(Your task): Transcribe all the material exactly. Leave every line as it is.

┌──

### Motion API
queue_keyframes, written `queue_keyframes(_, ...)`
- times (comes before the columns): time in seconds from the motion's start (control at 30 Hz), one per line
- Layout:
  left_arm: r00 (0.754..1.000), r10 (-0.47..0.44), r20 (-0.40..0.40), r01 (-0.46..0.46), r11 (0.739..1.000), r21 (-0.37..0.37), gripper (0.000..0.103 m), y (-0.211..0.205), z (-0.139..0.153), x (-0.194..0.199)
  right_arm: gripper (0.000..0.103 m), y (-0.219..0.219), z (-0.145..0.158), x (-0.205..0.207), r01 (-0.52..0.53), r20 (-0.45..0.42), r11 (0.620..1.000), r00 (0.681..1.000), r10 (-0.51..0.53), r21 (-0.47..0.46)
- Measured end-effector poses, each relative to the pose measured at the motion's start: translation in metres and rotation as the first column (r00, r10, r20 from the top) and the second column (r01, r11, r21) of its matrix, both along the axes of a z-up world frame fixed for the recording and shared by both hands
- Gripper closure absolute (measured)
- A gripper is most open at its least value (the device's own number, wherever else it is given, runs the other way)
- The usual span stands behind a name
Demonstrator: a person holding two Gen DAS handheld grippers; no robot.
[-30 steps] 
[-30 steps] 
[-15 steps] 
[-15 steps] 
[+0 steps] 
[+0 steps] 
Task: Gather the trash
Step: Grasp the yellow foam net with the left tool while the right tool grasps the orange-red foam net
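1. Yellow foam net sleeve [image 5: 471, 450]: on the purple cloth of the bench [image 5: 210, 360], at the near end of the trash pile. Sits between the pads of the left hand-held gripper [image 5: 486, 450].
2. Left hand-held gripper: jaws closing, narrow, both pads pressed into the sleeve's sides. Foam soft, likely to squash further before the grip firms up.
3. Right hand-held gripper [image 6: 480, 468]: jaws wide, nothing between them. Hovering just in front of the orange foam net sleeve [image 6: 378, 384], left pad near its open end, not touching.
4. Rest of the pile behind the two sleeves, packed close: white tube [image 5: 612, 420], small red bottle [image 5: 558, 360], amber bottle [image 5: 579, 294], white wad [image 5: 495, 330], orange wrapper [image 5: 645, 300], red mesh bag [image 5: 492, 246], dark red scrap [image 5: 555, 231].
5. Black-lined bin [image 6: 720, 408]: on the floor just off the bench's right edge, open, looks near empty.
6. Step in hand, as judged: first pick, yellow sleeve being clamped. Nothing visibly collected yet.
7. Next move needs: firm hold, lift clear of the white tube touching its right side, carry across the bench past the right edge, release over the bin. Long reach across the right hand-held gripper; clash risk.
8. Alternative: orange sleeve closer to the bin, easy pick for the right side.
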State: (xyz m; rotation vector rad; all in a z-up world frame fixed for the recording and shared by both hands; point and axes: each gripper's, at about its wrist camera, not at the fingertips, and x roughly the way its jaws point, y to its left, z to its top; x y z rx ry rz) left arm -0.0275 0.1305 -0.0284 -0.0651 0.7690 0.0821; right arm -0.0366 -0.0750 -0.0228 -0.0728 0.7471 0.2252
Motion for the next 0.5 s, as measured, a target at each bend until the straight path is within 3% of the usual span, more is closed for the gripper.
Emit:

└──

(Solution to the exercise):
### Motion API
queue_keyframes, written `queue_keyframes(_, ...)`
- times (comes before the columns): time in seconds from the motion's start (control at 30 Hz), one per line
- Layout:
  left_arm: r00 (0.754..1.000), r10 (-0.47..0.44), r20 (-0.40..0.40), r01 (-0.46..0.46), r11 (0.739..1.000), r21 (-0.37..0.37), gripper (0.000..0.103 m), y (-0.211..0.205), z (-0.139..0.153), x (-0.194..0.199)
  right_arm: gripper (0.000..0.103 m), y (-0.219..0.219), z (-0.145..0.158), x (-0.205..0.207), r01 (-0.52..0.53), r20 (-0.45..0.42), r11 (0.620..1.000), r00 (0.681..1.000), r10 (-0.51..0.53), r21 (-0.47..0.46)
- Measured end-effector poses, each relative to the pose measured at the motion's start: translation in metres and rotation as the first column (r00, r10, r20 from the top) and the second column (r01, r11, r21) of its matrix, both along the axes of a z-up world frame fixed for the recording and shared by both hands
- Gripper closure absolute (measured)
- A gripper is most open at its least value (the device's own number, wherever else it is given, runs the other way)
- The usual span stands behind a name
Demonstrator: a person holding two Gen DAS handheld grippers; no robot.
[-30 steps] 
[-30 steps] 
[-15 steps] 
[-15 steps] 
[+0 steps] 
[+0 steps] 
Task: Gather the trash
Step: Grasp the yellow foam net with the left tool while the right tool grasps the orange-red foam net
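1. Yellow foam net sleeve [image 5: 471, 450]: on the purple cloth of the bench [image 5: 210, 360], at the near end of the trash pile. Sits between the pads of the left hand-held gripper [image 5: 486, 450].
2. Left hand-held gripper: jaws closing, narrow, both pads pressed into the sleeve's sides. Foam soft, likely to squash further before the grip firms up.
3. Right hand-held gripper [image 6: 480, 468]: jaws wide, nothing between them. Hovering just in front of the orange foam net sleeve [image 6: 378, 384], left pad near its open end, not touching.
4. Rest of the pile behind the two sleeves, packed close: white tube [image 5: 612, 420], small red bottle [image 5: 558, 360], amber bottle [image 5: 579, 294], white wad [image 5: 495, 330], orange wrapper [image 5: 645, 300], red mesh bag [image 5: 492, 246], dark red scrap [image 5: 555, 231].
5. Black-lined bin [image 6: 720, 408]: on the floor just off the bench's right edge, open, looks near empty.
6. Step in hand, as judged: first pick, yellow sleeve being clamped. Nothing visibly collected yet.
7. Next move needs: firm hold, lift clear of the white tube touching its right side, carry across the bench past the right edge, release over the bin. Long reach across the right hand-held gripper; clash risk.
8. Alternative: orange sleeve closer to the bin, easy pick for the right side.
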State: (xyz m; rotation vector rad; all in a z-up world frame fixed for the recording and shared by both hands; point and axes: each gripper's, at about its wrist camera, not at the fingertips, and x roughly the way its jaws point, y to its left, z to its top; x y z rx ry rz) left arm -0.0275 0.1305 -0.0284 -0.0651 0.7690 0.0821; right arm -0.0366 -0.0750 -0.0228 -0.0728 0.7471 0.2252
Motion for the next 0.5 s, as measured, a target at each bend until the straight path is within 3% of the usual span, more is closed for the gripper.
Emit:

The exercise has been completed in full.